I’ve reported on light sailplanes over the last year in the Oz Report (http://www.davisstraub.com/OZ/Ozv5n174.htm). All the manufacturers that I’ve written articles about showed up at the Aerosports Expo a few weekends ago in Ontario, CA. I got a chance to see the Sparrowhawk, the fuselage of Lighthawk, and the Silent.

There are basically two classes of light sailplanes. Those between 250 and 300 pounds and those at 155 pounds or less, i.e. FAR Part 103 sailplanes. Why 155 pounds or less? No pilot’s license. No FAA certification required. No kits needed – you get the full airplane.

The light sailplanes:

The Silent - http://www.alisport.com/pag_ing/silent.htm

Launched down Monte  Cucco.

The APIS WR - http://www.albastar.si/

Multiple light sailplane world records.

The Ultralight sailplanes:

The Lighthawk - http://www.glidersport.net

The LightHawk Micro-lift Glider will be produced by this original Micro-lift Soaring, technical research and fabrication group. The LightHawk has successfully flown the first flight test program.
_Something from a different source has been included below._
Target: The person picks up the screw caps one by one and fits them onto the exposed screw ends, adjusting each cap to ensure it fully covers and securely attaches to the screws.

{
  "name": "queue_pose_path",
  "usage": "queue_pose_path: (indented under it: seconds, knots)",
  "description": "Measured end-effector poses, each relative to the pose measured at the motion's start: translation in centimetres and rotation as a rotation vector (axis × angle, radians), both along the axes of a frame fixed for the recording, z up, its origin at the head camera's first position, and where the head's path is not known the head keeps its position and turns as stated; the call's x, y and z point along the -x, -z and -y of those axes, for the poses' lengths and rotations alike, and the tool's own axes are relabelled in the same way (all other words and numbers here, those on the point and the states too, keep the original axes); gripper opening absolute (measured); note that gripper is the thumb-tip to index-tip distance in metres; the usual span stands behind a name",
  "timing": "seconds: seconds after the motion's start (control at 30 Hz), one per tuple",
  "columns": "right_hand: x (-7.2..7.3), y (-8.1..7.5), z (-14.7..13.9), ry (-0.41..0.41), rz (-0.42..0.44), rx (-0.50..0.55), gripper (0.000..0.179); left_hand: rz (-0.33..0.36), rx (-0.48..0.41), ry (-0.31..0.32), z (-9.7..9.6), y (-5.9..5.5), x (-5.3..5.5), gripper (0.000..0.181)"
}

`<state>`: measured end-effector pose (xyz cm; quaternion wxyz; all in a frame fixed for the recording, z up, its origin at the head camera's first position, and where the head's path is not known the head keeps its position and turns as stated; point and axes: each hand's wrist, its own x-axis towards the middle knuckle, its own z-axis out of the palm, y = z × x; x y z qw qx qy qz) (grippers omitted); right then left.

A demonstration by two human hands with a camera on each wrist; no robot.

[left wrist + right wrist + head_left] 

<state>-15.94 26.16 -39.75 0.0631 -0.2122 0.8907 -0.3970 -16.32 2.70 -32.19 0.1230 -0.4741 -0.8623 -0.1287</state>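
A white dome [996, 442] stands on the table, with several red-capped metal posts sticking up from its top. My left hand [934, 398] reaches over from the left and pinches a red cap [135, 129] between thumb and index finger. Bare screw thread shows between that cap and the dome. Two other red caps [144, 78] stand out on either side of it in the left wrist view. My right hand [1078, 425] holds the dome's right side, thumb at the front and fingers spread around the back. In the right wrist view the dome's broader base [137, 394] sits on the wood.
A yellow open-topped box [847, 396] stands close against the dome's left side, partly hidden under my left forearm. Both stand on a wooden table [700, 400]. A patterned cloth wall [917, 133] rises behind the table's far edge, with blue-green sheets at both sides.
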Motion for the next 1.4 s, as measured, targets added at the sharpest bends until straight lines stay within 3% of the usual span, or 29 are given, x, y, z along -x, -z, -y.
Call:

More information will be posted on the website after Danny Howell has gone over it with the test pilot.

The SparrowHawk - http://www.windward-performance.com/

It flew January 11th. At least one local hang glider pilot has purchased one. Looks like they are ready to put out one a month.
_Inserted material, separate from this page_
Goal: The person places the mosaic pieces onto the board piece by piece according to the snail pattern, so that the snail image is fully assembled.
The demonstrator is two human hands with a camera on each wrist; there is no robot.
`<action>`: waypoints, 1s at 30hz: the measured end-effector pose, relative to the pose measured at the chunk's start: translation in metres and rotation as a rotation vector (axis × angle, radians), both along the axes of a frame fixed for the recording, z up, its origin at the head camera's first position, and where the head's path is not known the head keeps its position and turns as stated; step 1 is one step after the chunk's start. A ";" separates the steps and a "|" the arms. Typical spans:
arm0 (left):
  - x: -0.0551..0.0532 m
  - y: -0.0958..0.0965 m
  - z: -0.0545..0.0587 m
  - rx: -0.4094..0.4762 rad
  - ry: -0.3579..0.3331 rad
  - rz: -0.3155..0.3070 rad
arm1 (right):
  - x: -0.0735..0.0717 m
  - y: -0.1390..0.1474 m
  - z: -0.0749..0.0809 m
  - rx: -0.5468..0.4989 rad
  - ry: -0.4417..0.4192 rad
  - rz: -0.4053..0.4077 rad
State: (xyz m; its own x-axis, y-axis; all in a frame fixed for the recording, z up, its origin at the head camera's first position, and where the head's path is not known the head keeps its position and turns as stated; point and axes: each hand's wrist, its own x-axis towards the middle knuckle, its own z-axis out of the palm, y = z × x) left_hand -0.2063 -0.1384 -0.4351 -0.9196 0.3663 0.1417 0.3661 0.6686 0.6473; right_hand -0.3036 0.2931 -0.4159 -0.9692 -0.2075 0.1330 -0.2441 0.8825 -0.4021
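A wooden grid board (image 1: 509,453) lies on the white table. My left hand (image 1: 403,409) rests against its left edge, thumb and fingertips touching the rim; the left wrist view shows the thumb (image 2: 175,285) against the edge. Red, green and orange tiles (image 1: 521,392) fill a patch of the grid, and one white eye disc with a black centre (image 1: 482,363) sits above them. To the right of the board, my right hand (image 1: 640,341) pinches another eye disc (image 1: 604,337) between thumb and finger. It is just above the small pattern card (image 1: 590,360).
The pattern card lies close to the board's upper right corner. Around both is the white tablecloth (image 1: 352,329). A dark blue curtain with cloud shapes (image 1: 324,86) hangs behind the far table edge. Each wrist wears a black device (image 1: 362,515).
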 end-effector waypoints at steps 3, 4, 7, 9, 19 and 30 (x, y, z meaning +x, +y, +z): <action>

The first question for me is, are these Ultralight sailplanes as strong (g-loading) as the heavy sailplane? At least they don’t have to carry as much weight as the heavy ones due in the rough air.

 

 

Sparrowhawk

I sent a few questions to Greg Cole, principal in the company manufacturing the SparrowHawk, cole@ispllc.net who writes:

The SparrowHawk uses HT grade Divinycell foam. In my opinion this is the best foam available. Please note that this is an aerospace grade of foam and has a very high temperature operational limit and toughness that exceeds all other foams.

The carbon fiber fabric used is special, but is not unique to the SparrowHawk. I have been aware of this fabric for many years through its development cycle. It offers many performance advantages over more conventional fabric. It is true that the SparrowHawk is the first aircraft to fly using this material. Again, this is a high quality aerospace grade material.

We have quoted conservative minimum sink numbers and definitely expect to better them. We have already demonstrated better performance.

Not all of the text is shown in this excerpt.